General mRNA Decay Factors and their Role in RNAi

RNA interference results in the destruction of target RNAs, which are frequently mRNAs. Independent of being targets of RNAi, eukaryotic mRNAs undergo a characteristic degradation process. Along with their production by transcription, this process of general mRNA decay is critical in regulating mRNA levels in the cell. After an mRNA has been transcribed, processed, and polyadenylated in the nucleus, it is exported to the cytoplasm where it can be translated by the ribosome into protein.

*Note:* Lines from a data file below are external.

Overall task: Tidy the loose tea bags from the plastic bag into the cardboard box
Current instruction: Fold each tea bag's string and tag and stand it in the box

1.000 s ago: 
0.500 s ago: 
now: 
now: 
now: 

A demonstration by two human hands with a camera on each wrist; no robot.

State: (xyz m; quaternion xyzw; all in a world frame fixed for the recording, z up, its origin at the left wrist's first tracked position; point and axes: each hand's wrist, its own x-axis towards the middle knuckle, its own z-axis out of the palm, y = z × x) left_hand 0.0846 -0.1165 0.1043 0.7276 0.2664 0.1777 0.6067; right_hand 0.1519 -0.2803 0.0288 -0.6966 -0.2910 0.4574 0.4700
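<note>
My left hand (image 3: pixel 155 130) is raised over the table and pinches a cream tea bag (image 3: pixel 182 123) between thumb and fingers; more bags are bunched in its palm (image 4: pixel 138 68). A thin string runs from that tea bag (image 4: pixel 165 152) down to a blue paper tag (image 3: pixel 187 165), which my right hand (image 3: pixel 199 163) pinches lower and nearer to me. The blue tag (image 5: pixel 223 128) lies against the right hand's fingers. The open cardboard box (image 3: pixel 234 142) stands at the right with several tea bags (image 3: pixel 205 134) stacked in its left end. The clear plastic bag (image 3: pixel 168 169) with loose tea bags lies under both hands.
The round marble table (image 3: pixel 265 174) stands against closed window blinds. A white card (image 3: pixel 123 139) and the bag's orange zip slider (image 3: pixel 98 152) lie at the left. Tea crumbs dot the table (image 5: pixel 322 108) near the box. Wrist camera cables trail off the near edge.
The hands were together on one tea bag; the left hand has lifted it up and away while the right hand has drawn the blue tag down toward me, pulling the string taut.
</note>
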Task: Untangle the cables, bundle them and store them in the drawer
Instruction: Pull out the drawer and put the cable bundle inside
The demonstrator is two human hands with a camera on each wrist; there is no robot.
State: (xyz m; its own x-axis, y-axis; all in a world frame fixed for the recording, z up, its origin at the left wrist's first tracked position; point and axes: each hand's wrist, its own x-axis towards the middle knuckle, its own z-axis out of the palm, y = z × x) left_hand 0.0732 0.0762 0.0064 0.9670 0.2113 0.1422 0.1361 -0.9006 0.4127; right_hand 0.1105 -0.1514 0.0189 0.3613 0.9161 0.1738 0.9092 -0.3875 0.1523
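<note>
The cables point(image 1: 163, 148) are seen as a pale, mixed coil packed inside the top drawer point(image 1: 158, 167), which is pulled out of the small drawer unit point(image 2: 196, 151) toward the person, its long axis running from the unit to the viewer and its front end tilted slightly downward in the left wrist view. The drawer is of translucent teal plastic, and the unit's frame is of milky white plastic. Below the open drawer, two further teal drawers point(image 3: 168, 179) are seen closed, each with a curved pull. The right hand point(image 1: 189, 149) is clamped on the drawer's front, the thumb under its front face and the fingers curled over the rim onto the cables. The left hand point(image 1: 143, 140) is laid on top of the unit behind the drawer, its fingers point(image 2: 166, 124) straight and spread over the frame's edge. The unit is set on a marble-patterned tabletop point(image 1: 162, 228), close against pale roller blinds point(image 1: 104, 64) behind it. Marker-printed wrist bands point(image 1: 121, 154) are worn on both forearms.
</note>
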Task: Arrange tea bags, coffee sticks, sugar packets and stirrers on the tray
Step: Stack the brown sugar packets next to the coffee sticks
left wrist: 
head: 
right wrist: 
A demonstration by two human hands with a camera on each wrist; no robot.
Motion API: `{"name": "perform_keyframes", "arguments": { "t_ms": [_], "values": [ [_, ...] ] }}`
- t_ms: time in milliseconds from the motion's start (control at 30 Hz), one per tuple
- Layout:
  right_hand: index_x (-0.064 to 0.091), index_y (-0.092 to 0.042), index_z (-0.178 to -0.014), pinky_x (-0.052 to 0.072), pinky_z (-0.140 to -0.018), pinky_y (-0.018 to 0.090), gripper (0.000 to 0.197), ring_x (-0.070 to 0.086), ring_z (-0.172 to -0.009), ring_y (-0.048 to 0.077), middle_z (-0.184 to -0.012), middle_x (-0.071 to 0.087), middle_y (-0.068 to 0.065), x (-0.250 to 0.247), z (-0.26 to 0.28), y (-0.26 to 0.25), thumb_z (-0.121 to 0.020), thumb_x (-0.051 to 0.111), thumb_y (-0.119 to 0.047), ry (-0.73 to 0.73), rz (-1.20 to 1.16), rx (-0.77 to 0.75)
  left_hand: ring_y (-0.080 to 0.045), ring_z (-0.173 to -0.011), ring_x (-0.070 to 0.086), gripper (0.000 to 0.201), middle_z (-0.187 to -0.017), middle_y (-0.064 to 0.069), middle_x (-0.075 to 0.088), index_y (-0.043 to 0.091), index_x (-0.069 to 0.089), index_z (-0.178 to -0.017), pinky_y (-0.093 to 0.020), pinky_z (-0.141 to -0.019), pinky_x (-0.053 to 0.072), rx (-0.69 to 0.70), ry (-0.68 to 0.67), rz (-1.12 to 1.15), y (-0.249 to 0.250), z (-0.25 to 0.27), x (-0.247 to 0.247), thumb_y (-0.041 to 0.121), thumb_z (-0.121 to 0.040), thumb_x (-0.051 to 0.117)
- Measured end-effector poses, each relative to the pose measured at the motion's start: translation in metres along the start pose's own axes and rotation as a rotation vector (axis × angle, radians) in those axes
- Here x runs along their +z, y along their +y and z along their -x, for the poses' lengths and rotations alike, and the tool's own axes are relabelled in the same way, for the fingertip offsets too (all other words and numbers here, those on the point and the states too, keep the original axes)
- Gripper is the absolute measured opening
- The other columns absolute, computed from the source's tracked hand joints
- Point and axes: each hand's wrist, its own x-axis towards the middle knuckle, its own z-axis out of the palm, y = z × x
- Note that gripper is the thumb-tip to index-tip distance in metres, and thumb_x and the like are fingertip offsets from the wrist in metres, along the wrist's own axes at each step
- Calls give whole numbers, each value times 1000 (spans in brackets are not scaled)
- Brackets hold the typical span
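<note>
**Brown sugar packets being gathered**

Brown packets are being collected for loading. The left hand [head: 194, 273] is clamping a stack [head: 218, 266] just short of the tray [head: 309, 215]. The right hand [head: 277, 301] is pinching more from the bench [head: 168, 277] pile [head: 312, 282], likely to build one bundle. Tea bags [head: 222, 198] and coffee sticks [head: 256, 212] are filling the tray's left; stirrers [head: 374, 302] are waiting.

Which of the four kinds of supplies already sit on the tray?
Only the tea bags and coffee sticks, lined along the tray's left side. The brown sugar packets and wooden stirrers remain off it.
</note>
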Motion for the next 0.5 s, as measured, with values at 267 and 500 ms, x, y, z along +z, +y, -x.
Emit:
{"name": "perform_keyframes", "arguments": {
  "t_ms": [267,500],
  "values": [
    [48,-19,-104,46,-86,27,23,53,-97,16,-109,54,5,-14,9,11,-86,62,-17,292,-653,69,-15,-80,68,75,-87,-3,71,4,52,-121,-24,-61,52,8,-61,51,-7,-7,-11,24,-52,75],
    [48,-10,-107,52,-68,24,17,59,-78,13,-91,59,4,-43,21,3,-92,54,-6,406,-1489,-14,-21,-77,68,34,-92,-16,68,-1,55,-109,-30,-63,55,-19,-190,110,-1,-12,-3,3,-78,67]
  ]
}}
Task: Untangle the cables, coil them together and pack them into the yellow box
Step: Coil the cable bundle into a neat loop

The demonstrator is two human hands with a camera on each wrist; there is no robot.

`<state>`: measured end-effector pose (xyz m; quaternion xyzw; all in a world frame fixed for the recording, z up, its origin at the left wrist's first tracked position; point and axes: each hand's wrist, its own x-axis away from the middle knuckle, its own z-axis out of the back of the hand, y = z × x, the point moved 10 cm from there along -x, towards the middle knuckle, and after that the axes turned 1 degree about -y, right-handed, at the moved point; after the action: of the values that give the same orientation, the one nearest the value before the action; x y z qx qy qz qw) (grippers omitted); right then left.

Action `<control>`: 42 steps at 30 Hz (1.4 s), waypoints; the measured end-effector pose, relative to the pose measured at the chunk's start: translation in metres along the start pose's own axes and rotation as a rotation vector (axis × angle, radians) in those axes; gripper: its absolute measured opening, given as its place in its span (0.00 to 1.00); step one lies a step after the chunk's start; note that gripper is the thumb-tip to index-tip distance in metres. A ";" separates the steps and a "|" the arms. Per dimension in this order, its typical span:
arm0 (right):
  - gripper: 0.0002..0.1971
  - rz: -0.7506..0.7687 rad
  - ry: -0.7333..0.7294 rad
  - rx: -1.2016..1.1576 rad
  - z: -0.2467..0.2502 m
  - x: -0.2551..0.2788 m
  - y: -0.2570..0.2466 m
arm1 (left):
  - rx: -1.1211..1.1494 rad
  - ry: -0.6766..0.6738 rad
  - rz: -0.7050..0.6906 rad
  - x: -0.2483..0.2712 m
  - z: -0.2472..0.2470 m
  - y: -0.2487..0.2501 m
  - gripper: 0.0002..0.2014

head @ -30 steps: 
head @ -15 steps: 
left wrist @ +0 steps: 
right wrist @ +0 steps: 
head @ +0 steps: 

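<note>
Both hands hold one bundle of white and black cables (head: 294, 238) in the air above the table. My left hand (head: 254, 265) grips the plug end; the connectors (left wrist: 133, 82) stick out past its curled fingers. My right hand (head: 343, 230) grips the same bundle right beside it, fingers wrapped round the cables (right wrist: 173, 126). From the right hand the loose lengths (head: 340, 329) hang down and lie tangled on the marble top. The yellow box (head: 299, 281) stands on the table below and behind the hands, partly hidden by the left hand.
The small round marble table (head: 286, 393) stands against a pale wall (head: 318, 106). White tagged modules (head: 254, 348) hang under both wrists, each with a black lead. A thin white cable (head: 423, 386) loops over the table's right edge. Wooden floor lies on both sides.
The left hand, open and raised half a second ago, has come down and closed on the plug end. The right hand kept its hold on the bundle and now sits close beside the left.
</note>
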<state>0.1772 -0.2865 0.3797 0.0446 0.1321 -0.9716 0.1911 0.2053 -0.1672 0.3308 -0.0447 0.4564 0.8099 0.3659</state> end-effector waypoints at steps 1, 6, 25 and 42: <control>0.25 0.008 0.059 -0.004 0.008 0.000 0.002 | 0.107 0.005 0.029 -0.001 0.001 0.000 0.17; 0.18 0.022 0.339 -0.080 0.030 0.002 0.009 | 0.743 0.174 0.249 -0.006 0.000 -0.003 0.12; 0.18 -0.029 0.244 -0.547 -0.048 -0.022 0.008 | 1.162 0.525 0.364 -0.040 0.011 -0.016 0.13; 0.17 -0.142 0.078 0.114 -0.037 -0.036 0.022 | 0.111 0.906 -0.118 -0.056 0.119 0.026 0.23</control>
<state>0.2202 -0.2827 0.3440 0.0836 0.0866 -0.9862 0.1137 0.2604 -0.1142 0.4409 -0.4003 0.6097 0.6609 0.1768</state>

As general mRNA decay is an exonucleolytic process, mRNAs are protected by their 5′ N7-methyl guanosine cap (m7G) and 3′-end poly(A) tail (Figure 4) (Shatkin and Manley, 2000;

Balagopal et al., 2012). The first and frequently rate-limiting step of mRNA decay is shortening of the poly(A) tail by deadenylases (Figure 4) (Decker and Parker, 1993; Hsu and Stevens, 1993; Muhlrad et al., 1994, 1995). There are two cytoplasmic deadenylase complexes that shorten the poly(A) tails. The Pan2/Pan3 complex may cause the initial deadenylation of the poly(A) tail, while most of the deadenylation is caused by Ccr4–Not complex (Decker and Parker, 1993; Brown and Sachs, 1998; Tucker et al., 2001).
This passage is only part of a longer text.